Órgão de tubos de Santiago
Na sexta-feira, 5 de Março, realizou-se a demonstração e o teste ao restauro do órgão de tubos da Igreja de Santiago. Uma obra começada em Setembro de 2009 e realizada ao abrigo da ”Regeneração Urbana” (cuja comparticipação do QREN ainda não chegou) e que foi agora dada como terminada. O restauro desta peça, orçamentado em 50 mil euros, foi apontado como prioridade no âmbito de todas as intervenções realizadas pela paróquia, devido à sua ”mais-valia patrimonial para toda a cidade, não só para os que participam do culto, como para os que gostam de música e que podem agora ter a possibilidade de assistir a concertos de órgão de tubos”, salientou o pároco.
Feita a candidatura ao QREN, que comparticipa apenas 45 por cento da intervenção, veio uma equipa da Alemanha para fazer a análise do órgão e respectivo orçamento. Tomada a decisão de avançar, o órgão foi desmontado em Setembro de 2009 e as peças foram levadas para a Alemanha para restauro. Todas as peças são originais, o que faz com que seja possível ter o órgão original de 1798.
O órgão é composto por 750 tubos e foi feito pelo organeiro português Fontanes, que fez outros dois para Santarém. Supõem-se que o órgão tenha sido feito especialmente para a Igreja de Santiago, já que tem os dois símbolos de Santiago, a concha e a estrela. O órgão de Santiago é o único na cidade, embora se desconfie que terá havido um bem mais pequeno em Salvador, entretanto desaparecido.

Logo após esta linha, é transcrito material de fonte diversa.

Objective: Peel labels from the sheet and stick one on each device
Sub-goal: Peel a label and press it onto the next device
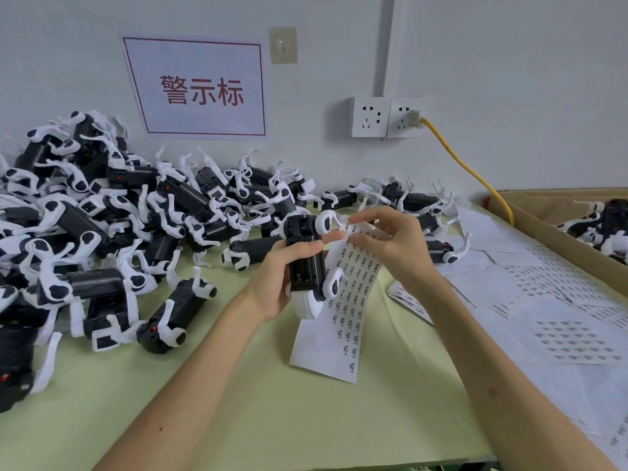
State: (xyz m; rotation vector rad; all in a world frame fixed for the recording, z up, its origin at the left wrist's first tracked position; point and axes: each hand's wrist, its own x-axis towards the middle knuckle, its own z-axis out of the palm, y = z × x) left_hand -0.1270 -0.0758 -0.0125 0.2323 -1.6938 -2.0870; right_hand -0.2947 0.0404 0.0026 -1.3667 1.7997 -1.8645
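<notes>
A pale grey wall (509,79) is seen behind a light green desk (272,402). A red-bordered sign (197,90) (red characters on white) is fixed to it beside a hook plate (282,45). A yellow cable (465,164) is plugged into the right of two sockets (387,117).

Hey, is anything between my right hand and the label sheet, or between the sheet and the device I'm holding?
Nothing visible. The right hand pinches the top edge of the label sheet, and the sheet hangs right beside the device gripped in the left hand, with no object between them.
</notes>
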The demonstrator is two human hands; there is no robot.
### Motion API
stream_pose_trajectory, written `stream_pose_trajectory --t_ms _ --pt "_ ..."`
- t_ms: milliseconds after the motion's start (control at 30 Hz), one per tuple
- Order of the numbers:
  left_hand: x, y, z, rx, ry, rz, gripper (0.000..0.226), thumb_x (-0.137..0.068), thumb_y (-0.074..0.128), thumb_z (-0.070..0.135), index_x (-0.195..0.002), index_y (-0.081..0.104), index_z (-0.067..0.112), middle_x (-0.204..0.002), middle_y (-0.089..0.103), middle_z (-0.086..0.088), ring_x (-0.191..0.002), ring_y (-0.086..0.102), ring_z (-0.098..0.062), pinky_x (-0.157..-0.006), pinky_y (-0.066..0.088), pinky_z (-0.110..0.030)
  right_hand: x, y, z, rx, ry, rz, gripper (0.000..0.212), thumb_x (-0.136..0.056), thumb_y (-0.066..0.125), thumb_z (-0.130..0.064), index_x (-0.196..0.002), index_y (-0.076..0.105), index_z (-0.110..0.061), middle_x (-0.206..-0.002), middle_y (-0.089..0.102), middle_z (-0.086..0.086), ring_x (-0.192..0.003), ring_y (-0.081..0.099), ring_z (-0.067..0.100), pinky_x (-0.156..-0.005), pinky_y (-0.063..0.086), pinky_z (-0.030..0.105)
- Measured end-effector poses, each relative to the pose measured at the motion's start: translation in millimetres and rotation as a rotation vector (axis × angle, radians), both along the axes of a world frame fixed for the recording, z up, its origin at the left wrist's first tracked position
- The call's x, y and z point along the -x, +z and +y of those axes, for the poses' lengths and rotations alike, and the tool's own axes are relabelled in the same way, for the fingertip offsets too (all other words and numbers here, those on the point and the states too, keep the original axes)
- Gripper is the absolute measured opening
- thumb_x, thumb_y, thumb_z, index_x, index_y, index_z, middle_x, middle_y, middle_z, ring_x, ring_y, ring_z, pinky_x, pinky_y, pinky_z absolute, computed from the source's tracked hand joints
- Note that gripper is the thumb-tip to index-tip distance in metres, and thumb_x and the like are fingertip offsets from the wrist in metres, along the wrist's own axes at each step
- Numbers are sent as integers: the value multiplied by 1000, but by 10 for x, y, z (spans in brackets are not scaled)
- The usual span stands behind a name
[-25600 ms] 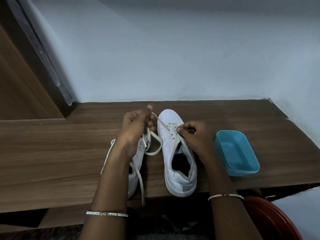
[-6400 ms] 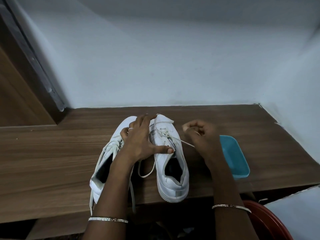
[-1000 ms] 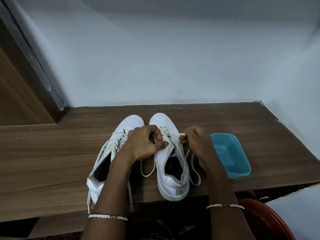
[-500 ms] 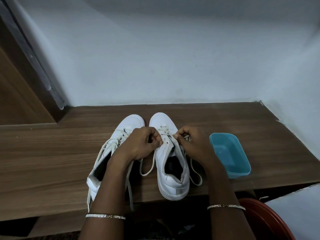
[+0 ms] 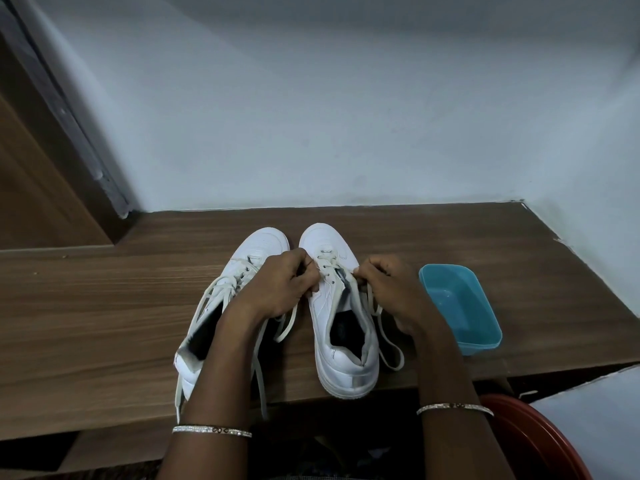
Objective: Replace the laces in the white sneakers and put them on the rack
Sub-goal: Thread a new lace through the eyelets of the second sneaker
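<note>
Two white sneakers stand side by side on the brown wooden shelf (image 5: 104, 306), toes toward the wall. The left sneaker (image 5: 221, 306) is laced, with loose ends hanging over the front edge. The right sneaker (image 5: 343, 327) is partly laced near the toe. My left hand (image 5: 280, 289) pinches the lace at that sneaker's left eyelet row. My right hand (image 5: 391, 289) pinches the lace (image 5: 388, 337) at its right eyelet row, and a loop trails down beside the shoe.
A shallow blue plastic tub (image 5: 460, 306) sits on the shelf just right of my right hand. A red round basin (image 5: 533, 441) lies below the shelf's front edge at lower right. White walls close the back and right; a wooden door frame (image 5: 45, 174) stands at left.
Both hands have drawn in close to the right sneaker's eyelets since one second ago, and the lace stretched sideways from the right hand is now gathered in.
</note>
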State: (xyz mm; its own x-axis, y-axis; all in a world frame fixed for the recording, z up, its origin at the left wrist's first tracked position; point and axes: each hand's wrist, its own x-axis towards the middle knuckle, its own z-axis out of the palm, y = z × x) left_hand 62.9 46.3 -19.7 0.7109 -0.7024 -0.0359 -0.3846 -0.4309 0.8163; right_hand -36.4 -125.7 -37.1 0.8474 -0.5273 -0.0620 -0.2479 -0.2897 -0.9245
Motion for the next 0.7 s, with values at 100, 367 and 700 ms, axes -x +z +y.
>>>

A intenção do padre Carlos Ramos é que este órgão tenha agora a maior utilização possível. Além de passar a estar presente nas celebrações, diariamente, espera o pároco que o Choral Phydellius apresente propostas para a utilização do mesmo. A primeira utilização lúdica do órgão terá lugar num concerto que acontecerá no domingo de Páscoa, pelas 16 horas, com o conservatório e coro da cidade. ”Seria bom que a escola de música pudesse desenvolver aulas de órgão, de modo que aqui na cidade pudéssemos oferecer concertos deste instrumento com frequência. As portas da igreja estão sempre abertas a estas iniciativas. A Igreja foi uma das promotoras da música e era bom que este espaço fosse também um local de encontro musical”, desafiou o Padre Carlos Ramos.